Plymouth was now closely besieged by the Royalists, using the ships captured at Dartmouth to prevent resupply by sea. The prewar Plymouth Town TB regiment, whose normal role was to provide part-time unpaid night sentries, formed part of the garrison. However, Plymouth was well-defended and Maurice broke up the siege in December to go into winter quarters. He renewed the siege in early 1644, but on 20 April he temporarily left to begin a Siege of Lyme Regis in Dorset. Parliament now sent its main army under the Earl of Essex to relieve these sieges. Maurice raised the siege of Lyme on 18 June and fell back to Exeter. Essex then pushed further into the West Country, reaching Tavistock on 23 July, upon which Sir Richard Grenville raised the siege of Plymouth and retired over the Tamar. After Barnstaple was recaptured by the Parliamentary forces, Rolle recalled his North Devon TB regiment, which reformed under Col John Luttrell, a former major in the regiment. Luttrell had been commissioned colonel on 2 June 1644 to raise new Parliamentary regiments of horse and foot for the operation to recapture Barnstaple, but may have simply taken over Rolle's men. Luttrell's regiment was involved in attacks on Appledore Fort.

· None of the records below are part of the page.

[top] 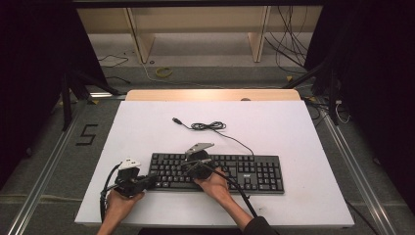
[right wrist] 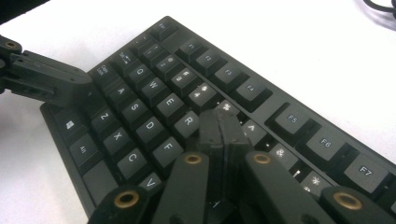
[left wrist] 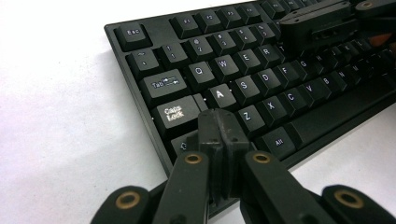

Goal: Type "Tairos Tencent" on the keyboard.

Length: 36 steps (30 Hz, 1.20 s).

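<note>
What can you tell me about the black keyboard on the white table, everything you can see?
The black plastic full-size keyboard has white-lettered keys and a number pad at its right end. It lies flat near the front edge of the white table, long side facing the person. Its thin black cable runs back to a loose coil and a free plug. The shut left hand-held gripper points at its lower left corner keys; the shut right hand-held gripper is over the upper rows.

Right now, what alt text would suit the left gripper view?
A shut left gripper, fingers together, rests at a black keyboard near Caps Lock and Z. The keyboard lies on a white table; the right gripper is over its far keys.
</note>
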Each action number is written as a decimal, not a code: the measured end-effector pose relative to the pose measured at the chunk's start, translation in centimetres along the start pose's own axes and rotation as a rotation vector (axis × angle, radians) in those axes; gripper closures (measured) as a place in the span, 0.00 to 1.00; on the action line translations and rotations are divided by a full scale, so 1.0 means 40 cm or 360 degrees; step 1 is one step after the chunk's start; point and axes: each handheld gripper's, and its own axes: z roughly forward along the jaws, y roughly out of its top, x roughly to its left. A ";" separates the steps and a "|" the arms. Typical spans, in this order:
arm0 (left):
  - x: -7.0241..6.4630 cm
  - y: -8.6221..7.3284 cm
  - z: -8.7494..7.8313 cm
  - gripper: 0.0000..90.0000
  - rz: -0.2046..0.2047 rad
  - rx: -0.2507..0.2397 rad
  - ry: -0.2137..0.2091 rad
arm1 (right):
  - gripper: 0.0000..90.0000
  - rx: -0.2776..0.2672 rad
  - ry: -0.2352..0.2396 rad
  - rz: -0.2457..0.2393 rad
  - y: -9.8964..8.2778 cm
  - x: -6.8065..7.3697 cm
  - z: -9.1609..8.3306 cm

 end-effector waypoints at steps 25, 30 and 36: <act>-0.010 0.010 -0.020 0.74 -0.0023 -0.0120 -0.0094 | 0.79 -0.0135 0.0131 0.0047 0.008 -0.009 -0.065; -0.016 0.017 -0.024 0.65 -0.0016 -0.0140 -0.0100 | 0.68 -0.0149 0.0170 0.0041 0.004 -0.012 -0.085; -0.018 0.027 -0.023 0.53 -0.0031 -0.0162 -0.0113 | 0.52 -0.0172 0.0182 0.0036 -0.006 -0.018 -0.109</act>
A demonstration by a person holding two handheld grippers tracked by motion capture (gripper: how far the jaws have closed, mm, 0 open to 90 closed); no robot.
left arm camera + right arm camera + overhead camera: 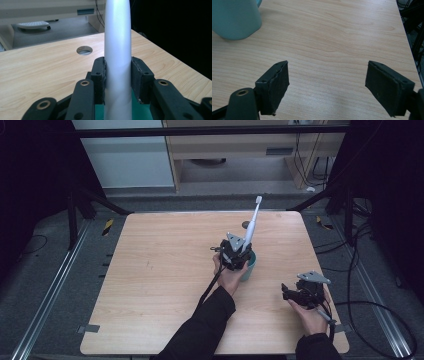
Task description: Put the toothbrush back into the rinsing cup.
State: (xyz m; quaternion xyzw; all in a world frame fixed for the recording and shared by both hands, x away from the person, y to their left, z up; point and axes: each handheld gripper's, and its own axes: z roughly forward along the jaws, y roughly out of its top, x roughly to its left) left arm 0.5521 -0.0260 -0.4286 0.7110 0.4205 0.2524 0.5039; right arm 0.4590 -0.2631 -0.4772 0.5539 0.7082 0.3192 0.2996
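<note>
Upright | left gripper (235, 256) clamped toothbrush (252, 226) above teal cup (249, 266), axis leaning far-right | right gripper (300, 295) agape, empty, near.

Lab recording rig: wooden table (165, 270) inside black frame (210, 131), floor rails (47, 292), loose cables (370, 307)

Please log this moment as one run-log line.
left gripper: shut on toothbrush over teal cup | right gripper: open, empty, above table
</note>
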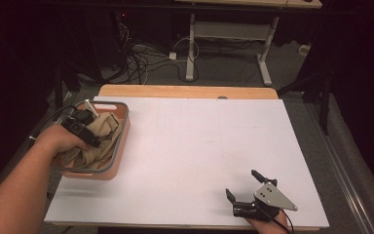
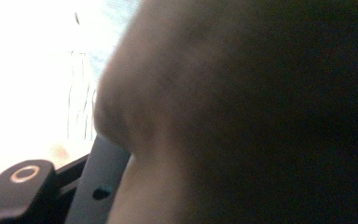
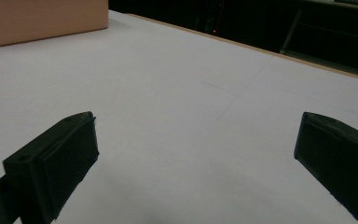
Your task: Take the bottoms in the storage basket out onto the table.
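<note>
Right hand-held gripper [image 1: 243, 184] sits lower right of the frame on the white tabletop [image 1: 199, 146], jaws spread wide, nothing between them. Over at the left, left hand-held gripper [image 1: 80, 127] is down in the basket [image 1: 119, 146], clamped on the tan cloth [image 1: 104, 127].

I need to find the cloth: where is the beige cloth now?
In the high view, the beige cloth lies bunched inside the basket at the table's left, under the left gripper.
</note>
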Action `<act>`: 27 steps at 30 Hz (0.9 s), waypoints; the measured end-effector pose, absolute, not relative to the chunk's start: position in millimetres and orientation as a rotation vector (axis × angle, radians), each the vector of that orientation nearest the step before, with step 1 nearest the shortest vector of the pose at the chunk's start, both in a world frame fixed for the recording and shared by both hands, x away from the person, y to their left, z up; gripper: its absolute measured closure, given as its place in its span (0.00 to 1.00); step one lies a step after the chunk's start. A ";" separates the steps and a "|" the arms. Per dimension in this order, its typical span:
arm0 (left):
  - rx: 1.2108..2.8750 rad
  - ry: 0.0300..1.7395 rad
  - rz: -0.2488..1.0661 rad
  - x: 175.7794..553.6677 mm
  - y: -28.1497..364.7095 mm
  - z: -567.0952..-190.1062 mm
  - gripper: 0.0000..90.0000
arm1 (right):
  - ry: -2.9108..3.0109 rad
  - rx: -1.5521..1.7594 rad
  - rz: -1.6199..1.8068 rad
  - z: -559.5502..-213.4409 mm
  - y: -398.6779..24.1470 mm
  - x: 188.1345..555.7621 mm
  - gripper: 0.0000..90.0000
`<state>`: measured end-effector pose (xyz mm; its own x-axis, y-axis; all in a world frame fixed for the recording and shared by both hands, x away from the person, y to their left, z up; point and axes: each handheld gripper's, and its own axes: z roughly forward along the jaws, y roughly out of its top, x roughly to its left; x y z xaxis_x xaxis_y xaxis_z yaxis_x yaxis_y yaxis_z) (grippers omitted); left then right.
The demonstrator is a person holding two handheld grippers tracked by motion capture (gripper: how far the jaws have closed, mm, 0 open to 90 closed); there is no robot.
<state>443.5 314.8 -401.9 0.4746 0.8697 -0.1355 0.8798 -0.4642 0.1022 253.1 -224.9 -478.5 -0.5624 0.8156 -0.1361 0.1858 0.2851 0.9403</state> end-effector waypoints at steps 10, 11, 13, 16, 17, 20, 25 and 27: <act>2.619 1.512 -0.135 441.7 310.5 -401.7 0.66 | 1.929 0.899 1.288 -478.5 -225.6 252.4 0.00; 2.621 1.515 -0.142 441.9 310.2 -402.9 0.66 | 1.930 0.897 1.286 -478.5 -225.3 252.4 0.00; 2.630 1.520 -0.155 442.6 309.7 -405.6 0.66 | 1.934 0.891 1.286 -478.7 -225.0 252.5 0.00; 2.638 1.524 -0.173 443.8 308.1 -410.5 0.66 | 1.934 0.895 1.285 -478.9 -225.1 252.7 0.00; 2.642 1.522 -0.176 444.2 307.9 -411.3 0.66 | 1.933 0.898 1.285 -478.9 -225.3 252.8 0.00; 2.652 1.524 -0.180 445.0 305.9 -412.4 0.66 | 1.933 0.898 1.284 -479.0 -225.5 252.8 0.00; 2.671 1.522 -0.174 446.3 304.2 -403.8 0.66 | 1.933 0.898 1.285 -479.0 -225.5 252.7 0.00; 2.681 1.527 -0.173 447.8 303.4 -395.6 0.65 | 1.933 0.898 1.286 -478.9 -225.4 252.7 0.00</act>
<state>447.8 303.4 -395.6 0.5057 0.8540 -0.1220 0.8597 -0.5107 -0.0108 252.7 -225.4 -478.9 -0.5611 0.8163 -0.1373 0.1890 0.2879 0.9388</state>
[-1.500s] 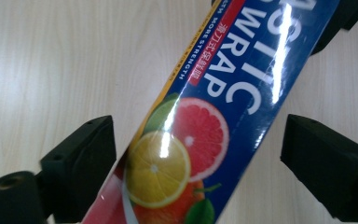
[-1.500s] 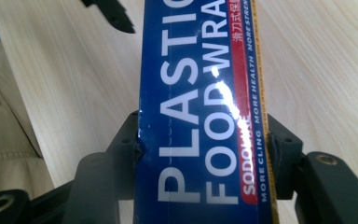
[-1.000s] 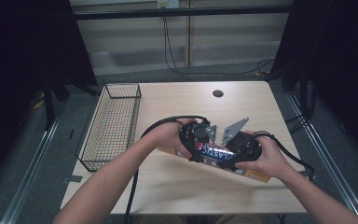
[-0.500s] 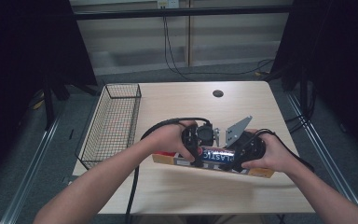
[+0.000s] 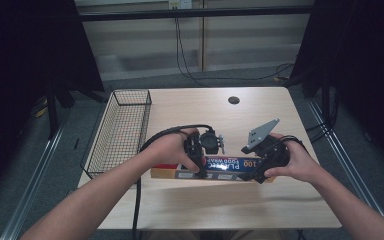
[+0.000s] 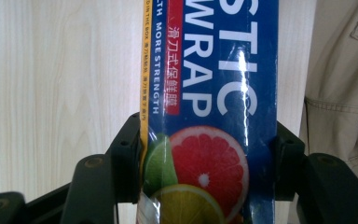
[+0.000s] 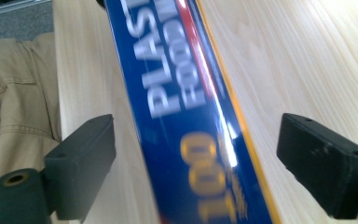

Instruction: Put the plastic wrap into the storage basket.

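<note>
A black wire-mesh basket [image 5: 122, 129] is seen at nine o'clock on the pale wooden table [image 5: 190, 110], well apart from the work. Just right of it, the person's left forearm is stretched in from seven o'clock towards the table's middle, the left hand [image 5: 167, 149] wrapped over the left gripper [image 5: 200, 167], which is pointed down. In the left gripper view its black jaws are pressed against both long sides of the long blue cardboard box of plastic food wrap [image 6: 209, 107], beside the printed citrus slices, so the box is pinched across its width. The box [image 5: 215, 169] is lying lengthwise between eight and four o'clock near the table's front edge, held between the two hands. At four o'clock the right forearm is brought in from the lower right corner, the right hand [image 5: 292, 162] closed round the right gripper [image 5: 260, 175], whose grey three-cornered plate [image 5: 262, 132] is tilted up towards twelve. In the right gripper view its jaws have just been opening: they are spread wide on either side of the box [image 7: 191, 130], with clear gaps, touching nothing.

Compared with a second ago, the left gripper has been shifted leftward along the box, and more of the box's printed face is uncovered between the hands.
</note>
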A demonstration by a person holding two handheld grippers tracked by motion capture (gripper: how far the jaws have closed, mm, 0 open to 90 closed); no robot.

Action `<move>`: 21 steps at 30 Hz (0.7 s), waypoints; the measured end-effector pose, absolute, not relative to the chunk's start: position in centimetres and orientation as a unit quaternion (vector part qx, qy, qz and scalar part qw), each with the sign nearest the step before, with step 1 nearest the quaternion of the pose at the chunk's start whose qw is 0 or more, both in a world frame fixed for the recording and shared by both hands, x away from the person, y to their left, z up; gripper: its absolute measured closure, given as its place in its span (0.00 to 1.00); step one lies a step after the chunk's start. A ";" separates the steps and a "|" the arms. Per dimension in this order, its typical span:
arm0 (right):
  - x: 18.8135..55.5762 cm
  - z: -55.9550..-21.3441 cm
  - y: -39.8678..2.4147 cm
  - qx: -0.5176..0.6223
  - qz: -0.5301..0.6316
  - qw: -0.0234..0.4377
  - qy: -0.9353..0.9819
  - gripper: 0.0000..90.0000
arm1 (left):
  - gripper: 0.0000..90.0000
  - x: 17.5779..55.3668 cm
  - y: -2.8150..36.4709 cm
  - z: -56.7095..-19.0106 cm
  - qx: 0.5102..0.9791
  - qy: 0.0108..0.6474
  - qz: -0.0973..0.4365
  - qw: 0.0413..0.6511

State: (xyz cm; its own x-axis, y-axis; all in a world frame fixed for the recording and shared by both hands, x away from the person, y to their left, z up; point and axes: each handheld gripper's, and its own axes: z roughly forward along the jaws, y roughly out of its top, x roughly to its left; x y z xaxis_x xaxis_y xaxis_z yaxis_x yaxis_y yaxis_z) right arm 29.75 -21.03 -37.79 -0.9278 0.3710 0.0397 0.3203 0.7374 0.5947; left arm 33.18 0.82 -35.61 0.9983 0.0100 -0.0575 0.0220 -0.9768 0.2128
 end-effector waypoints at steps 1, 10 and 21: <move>29.8 -37.8 -21.2 0.189 0.312 0.047 0.930 0.10 | 0.48 33.3 1.1 -35.5 0.994 0.012 -0.026 0.105; 30.5 -37.6 -23.4 0.226 0.323 0.064 0.917 0.04 | 0.48 34.2 3.4 -35.6 0.993 0.051 -0.029 0.103; 30.2 -39.2 -24.2 0.239 0.317 0.060 0.916 0.01 | 0.48 35.0 5.9 -35.4 0.987 0.107 -0.028 0.114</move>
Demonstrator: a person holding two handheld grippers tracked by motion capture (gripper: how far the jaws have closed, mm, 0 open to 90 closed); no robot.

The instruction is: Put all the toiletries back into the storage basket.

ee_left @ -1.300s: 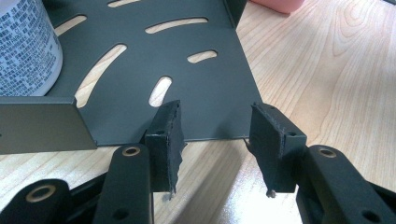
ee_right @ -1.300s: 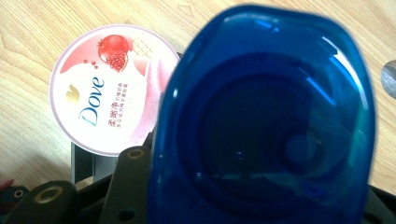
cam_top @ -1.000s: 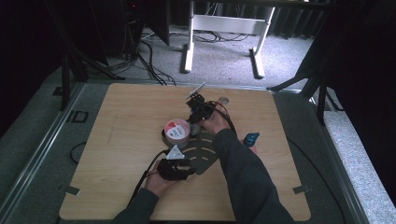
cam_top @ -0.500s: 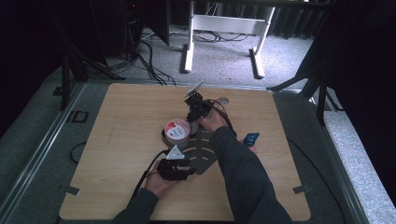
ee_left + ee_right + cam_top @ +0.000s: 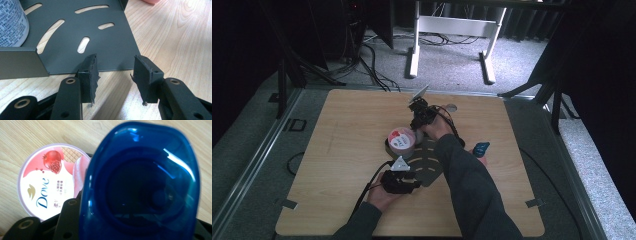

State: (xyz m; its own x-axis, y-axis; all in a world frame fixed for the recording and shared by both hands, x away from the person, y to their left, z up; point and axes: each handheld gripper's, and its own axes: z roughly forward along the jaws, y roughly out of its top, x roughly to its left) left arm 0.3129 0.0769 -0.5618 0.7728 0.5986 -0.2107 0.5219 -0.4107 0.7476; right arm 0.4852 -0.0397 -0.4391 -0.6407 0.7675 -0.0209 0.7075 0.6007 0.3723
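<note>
Starting at the left: the left gripper (image 5: 404, 175) sits low on the light wooden table (image 5: 342, 150) with its jaws about half open and nothing between them, pads (image 5: 91, 72) lined up at the near edge of the dark grey slotted metal plate (image 5: 100, 42). My guess is it's there to steady that plate or grab it. On the plate's far corner stands a round tub with a pink-and-white lid (image 5: 47, 182), reading "Dove" beside a pomegranate picture. The right gripper (image 5: 418, 116) hovers just above the tub, clamped on a translucent blue plastic cap (image 5: 142, 185), probably bringing it to the tub.
</note>
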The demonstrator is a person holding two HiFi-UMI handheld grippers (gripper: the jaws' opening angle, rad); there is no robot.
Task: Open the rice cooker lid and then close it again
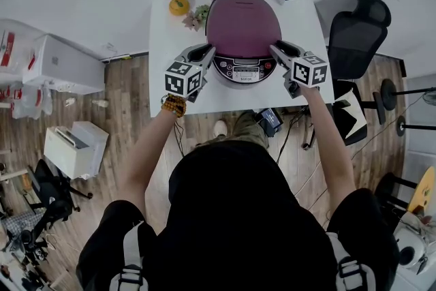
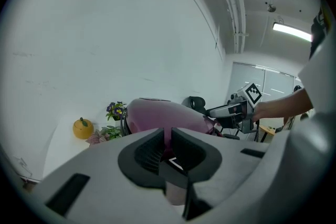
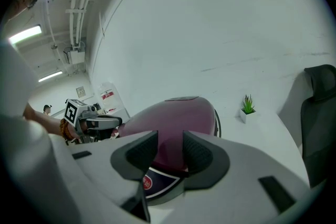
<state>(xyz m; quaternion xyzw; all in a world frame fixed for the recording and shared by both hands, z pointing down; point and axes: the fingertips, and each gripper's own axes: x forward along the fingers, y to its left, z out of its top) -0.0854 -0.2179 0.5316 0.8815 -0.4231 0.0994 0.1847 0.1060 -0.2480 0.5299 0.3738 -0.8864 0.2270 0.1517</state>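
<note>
Left tool and right tool flank the shut cooker on the tabletop.
Left jaws stand a slit apart, right jaws wider; both seem empty, tips just beside the lid's front.

- Rounded plum-coloured rice cooker lid: smooth, glossy shell that looks like plastic.
- Silvery control panel on the cooker's front: satin, metallic look.
- White rectangular table: smooth, matt top.
- Brown plank floor: wood grain, faint sheen.
- Left gripper and right gripper: matt grey plastic bodies with black ribbed pads.
- Small round yellow ornament: glossy.
</note>
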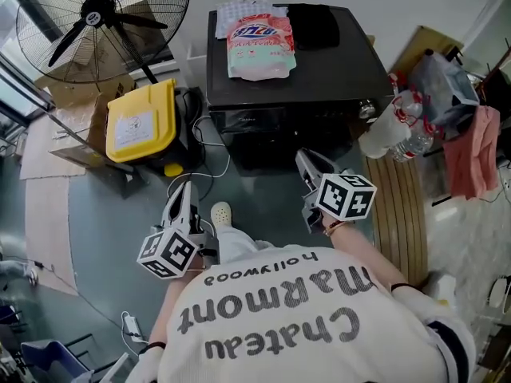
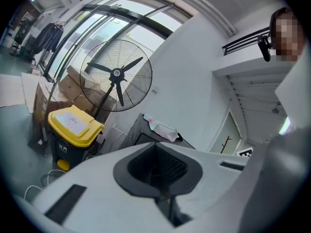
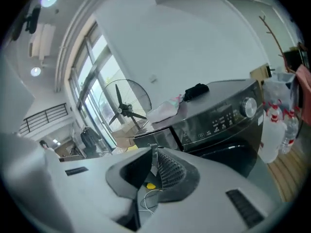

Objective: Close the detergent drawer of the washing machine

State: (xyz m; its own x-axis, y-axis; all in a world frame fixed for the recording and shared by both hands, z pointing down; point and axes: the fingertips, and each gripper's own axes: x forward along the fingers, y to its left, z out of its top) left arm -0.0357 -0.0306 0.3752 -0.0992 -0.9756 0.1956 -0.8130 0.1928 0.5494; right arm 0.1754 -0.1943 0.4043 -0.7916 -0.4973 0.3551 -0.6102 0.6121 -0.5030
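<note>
Black washing machine (image 1: 319, 78) stands at your twelve o'clock. Its detergent drawer (image 3: 153, 141), at the top left of the front, looks pushed in flush. At six o'clock below the machine, your right hand-held gripper (image 1: 308, 161) is all but closed, holding nothing. At seven o'clock, your left hand-held gripper (image 1: 183, 188) is closed and empty.
</note>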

However, Essex now overreached himself and marched on into Cornwall. His army had been weakened by the need to garrison the recaptured towns, and he drew out 1000 men from the Plymouth garrison as reinforcements. At Lostwithiel he was bottled up by the King's army that had arrived from Oxford, while the fleet was kept in Plymouth by adverse winds and could not relieve him. Although the cavalry cut their way out of the trap, Essex and the foot were obliged to surrender on 2 September. The paroled Parliamentary troops made their way to Portsmouth. Only 200 of the men drawn from Plymouth garrison returned. That same month Luttrell's Regiment was involved in a failed defence of Barnstaple, and the captured regiment was officially disbanded on 1 December 1644 (after which Luttrell briefly commanded the Plymouth Regiument of Horse in the Plymouth garrison). The Royalists resumed their landward blockade of Plymouth, which was now undermanned. However, the town could be resupplied by sea and it continued to hold out in the Royalists' rear.

By now the Plymouth Town Regiment was the only unit of the Devon TBs still serving under Parliamentary command. Sir Popham Southcott of Bovey Tracey and Mohun's Ottery had been a colonel of the Devon TBs before the war. He died in 1643, but some of his former regiment may have been among the Royalists besieged by the New Model Army at Great Fulford in October 1645. The New Model Army finally relieved Plymouth for the last time in January 1646 as the war drew to an end and it completed the conquest of the West Country.

===Commonwealth Militia===
Once Parliament had established full control of the country in 1648 it passed legislation to reorganise the militia in various counties, including an Ordinance to settle the Militia of Devon on 7 June. The term 'Trained Band' began to disappear in most counties. Under the Commonwealth and Protectorate the militia received pay when called out, and operated alongside the New Model Army to control the country.

After the Restoration of the Monarchy, the English Militia was re-established by the Militia Act of 1661 under the control of the king's lords-lieutenant, the men to be selected by ballot. The Militia regiments reformed in 1662 were popularly seen as the 'Constitutional Force' to counterbalance a 'Standing Army' tainted by association with the New Model Army that had supported Cromwell's military dictatorship, and almost the whole burden of home defence and internal security was entrusted to the militia under politically reliable local landowners. The Devon Militia were reformed around 1662.